- _PROBLEM TO WORK ON_: Every line with the string "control" must be copied from the entries below.
*** Opening RECORDS PROVIDED ***
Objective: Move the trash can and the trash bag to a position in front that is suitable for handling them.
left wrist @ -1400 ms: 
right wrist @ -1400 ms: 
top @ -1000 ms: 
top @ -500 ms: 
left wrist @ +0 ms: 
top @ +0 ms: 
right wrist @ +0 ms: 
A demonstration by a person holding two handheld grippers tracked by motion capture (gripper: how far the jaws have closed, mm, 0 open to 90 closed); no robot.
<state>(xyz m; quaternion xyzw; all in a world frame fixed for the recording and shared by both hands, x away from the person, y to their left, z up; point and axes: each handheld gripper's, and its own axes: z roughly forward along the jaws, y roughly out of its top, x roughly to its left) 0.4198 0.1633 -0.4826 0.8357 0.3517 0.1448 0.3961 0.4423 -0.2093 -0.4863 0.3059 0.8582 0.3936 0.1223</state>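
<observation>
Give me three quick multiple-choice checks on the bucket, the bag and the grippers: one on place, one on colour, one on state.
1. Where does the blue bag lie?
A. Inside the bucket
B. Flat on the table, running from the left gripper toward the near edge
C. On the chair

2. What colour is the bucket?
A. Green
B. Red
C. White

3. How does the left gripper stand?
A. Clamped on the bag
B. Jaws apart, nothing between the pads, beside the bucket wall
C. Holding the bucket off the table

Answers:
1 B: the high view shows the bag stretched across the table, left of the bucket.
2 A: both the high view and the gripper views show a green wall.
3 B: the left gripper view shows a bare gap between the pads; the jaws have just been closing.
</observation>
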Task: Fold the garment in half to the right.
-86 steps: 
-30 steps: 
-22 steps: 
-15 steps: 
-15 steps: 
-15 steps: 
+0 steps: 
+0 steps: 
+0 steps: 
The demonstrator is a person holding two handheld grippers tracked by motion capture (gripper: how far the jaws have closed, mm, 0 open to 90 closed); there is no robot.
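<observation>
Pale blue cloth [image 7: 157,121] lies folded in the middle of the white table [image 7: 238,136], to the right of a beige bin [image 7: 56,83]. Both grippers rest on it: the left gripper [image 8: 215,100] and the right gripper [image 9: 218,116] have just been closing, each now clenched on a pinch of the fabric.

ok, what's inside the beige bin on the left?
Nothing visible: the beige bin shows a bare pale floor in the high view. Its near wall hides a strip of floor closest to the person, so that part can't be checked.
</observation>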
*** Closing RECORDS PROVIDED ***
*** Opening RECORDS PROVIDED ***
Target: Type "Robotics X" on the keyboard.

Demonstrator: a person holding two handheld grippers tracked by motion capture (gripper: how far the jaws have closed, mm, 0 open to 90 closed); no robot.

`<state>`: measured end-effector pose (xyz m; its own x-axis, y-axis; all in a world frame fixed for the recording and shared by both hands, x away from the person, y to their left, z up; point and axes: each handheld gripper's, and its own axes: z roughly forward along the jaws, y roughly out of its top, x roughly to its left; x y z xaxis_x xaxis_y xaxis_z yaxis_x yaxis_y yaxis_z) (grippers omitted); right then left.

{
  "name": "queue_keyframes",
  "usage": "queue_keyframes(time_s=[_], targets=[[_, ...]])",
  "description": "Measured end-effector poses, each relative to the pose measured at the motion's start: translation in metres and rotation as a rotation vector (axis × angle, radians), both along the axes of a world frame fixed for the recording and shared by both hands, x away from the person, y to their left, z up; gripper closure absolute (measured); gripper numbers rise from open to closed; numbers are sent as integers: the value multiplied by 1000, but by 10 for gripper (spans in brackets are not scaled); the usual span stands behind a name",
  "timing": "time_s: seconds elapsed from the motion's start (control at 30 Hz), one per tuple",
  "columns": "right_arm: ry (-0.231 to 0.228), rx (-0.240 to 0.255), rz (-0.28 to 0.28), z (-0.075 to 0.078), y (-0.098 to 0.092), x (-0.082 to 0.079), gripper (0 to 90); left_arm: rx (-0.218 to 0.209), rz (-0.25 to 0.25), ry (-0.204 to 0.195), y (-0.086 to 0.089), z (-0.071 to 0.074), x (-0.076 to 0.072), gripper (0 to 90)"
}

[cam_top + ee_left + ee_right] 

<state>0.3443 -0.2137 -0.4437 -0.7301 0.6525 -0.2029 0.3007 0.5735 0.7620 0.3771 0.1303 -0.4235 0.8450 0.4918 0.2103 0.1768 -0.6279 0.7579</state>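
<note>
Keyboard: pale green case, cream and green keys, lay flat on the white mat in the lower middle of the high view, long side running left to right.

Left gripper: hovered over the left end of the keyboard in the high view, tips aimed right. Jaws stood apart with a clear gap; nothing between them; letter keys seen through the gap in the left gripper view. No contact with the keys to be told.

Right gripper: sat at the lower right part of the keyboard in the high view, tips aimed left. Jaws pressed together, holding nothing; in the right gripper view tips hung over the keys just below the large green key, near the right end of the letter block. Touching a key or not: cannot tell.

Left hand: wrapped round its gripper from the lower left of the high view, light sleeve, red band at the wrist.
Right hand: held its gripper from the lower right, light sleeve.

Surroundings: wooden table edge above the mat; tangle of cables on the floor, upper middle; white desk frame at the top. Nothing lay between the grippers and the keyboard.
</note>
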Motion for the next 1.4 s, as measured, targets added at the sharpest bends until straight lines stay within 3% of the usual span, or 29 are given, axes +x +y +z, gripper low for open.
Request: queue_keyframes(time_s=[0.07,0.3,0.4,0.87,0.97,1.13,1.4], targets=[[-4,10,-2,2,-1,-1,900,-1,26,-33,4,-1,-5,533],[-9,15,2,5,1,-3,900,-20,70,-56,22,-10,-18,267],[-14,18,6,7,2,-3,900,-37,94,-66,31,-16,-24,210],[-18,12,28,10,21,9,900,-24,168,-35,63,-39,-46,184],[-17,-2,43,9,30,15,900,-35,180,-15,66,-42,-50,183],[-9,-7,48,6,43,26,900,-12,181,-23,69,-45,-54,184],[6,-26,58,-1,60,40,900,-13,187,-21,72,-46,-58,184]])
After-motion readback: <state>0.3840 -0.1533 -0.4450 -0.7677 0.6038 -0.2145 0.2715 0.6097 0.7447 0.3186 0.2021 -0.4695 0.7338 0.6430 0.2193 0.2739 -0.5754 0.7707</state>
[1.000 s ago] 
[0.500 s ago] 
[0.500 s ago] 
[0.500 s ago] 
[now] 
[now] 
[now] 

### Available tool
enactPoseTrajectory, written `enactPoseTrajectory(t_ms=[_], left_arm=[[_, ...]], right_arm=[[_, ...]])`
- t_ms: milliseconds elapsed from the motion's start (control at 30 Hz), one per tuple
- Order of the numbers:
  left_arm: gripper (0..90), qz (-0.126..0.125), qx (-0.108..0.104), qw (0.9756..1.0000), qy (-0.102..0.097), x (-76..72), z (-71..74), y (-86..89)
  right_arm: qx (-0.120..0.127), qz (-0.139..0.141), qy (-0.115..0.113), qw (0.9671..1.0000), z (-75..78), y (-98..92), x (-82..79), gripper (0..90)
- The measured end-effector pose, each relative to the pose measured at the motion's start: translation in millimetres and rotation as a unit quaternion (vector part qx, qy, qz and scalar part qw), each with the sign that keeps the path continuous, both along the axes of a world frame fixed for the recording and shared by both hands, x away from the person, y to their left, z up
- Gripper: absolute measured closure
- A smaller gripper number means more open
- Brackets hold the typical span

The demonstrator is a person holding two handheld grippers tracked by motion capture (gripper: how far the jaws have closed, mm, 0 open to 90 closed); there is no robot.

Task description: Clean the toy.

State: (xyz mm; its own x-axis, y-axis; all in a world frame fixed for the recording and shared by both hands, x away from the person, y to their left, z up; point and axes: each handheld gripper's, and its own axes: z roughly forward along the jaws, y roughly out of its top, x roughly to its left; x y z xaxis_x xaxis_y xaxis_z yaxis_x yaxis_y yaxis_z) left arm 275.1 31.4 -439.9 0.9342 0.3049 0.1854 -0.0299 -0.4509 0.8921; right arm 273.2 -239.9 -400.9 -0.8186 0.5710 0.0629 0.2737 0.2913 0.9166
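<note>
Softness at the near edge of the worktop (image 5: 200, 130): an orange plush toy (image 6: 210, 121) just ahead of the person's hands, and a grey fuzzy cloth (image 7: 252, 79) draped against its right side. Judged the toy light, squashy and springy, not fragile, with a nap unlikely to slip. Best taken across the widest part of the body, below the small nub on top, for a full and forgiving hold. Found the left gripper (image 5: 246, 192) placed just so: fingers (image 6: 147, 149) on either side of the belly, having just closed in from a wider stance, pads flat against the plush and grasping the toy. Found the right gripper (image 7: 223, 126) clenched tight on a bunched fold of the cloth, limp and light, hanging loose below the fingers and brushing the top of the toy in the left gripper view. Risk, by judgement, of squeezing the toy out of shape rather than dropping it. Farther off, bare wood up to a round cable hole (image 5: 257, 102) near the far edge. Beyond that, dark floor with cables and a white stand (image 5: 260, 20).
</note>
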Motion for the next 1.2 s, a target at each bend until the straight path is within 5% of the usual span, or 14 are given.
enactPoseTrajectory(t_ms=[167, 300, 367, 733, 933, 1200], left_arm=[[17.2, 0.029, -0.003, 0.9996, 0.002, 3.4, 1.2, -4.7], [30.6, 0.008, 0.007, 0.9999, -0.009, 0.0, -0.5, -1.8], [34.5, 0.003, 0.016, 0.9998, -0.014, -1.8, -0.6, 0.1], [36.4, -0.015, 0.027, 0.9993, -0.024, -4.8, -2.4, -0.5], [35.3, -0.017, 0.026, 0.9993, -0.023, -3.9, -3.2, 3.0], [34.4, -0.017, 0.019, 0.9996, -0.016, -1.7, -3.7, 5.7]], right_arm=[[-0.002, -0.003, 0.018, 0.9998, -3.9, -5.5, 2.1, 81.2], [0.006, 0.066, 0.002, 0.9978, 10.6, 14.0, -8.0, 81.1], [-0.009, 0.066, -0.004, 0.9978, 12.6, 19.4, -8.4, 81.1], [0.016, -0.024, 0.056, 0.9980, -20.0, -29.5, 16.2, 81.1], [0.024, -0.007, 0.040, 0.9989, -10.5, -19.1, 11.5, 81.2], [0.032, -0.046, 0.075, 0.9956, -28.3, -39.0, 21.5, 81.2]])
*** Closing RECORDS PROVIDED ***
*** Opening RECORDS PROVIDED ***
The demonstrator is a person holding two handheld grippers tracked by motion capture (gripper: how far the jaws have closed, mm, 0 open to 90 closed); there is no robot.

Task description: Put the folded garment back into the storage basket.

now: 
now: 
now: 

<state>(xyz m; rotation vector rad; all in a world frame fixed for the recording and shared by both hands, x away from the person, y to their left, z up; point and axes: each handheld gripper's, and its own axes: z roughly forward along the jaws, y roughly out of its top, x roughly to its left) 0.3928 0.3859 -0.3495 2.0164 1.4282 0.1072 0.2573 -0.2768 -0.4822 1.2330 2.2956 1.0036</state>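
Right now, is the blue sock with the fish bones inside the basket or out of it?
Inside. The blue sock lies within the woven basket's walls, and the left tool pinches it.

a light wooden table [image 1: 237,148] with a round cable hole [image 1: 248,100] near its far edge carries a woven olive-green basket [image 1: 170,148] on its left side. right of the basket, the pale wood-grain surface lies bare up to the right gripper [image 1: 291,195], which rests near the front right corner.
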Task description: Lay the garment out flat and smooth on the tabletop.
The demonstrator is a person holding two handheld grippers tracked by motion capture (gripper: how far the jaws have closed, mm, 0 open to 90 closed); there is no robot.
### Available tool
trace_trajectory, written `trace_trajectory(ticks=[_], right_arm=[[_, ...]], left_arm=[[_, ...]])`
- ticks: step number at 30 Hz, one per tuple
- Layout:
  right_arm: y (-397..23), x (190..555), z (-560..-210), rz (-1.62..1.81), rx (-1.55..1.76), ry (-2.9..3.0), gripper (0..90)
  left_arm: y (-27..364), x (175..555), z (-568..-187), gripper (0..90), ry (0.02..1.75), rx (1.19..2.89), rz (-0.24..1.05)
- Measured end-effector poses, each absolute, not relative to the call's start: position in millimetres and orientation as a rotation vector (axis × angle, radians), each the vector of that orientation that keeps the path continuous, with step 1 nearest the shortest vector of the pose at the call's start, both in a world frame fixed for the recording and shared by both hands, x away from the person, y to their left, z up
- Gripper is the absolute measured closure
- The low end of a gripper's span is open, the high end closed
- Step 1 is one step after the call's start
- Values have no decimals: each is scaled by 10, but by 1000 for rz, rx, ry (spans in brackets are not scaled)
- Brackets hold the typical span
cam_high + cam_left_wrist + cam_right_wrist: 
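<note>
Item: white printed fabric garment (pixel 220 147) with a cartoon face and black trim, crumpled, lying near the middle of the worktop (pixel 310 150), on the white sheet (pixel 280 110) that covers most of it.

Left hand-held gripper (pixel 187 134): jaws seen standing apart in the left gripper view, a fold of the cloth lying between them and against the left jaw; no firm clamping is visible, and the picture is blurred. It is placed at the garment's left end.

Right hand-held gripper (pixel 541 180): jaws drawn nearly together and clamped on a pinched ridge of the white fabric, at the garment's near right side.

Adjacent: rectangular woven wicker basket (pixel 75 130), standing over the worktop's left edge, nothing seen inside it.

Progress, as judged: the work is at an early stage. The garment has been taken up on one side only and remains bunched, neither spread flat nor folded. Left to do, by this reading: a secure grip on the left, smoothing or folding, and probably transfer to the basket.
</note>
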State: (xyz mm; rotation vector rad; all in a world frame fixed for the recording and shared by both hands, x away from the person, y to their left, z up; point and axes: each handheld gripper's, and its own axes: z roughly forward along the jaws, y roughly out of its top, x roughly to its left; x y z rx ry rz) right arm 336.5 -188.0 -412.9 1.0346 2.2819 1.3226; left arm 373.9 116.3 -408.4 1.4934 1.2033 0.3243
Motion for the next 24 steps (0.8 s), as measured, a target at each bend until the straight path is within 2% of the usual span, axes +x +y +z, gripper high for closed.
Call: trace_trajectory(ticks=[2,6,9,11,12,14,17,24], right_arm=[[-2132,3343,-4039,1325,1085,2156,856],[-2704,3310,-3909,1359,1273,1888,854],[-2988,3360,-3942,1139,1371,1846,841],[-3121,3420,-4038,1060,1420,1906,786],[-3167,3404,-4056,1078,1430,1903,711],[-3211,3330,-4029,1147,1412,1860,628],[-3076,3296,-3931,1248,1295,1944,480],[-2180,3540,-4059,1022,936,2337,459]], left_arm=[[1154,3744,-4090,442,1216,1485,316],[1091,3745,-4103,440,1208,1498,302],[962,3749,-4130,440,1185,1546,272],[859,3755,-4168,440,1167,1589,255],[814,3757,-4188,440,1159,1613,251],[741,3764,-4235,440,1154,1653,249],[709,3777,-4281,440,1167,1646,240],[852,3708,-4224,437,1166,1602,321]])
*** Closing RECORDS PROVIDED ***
- _YOUR RESPONSE_:
  "timing": "time_s: seconds elapsed from the motion's start (control at 30 Hz), one per tuple",
- t_ms: milliseconds elapsed from the motion's start (control at 30 Hz), one per tuple

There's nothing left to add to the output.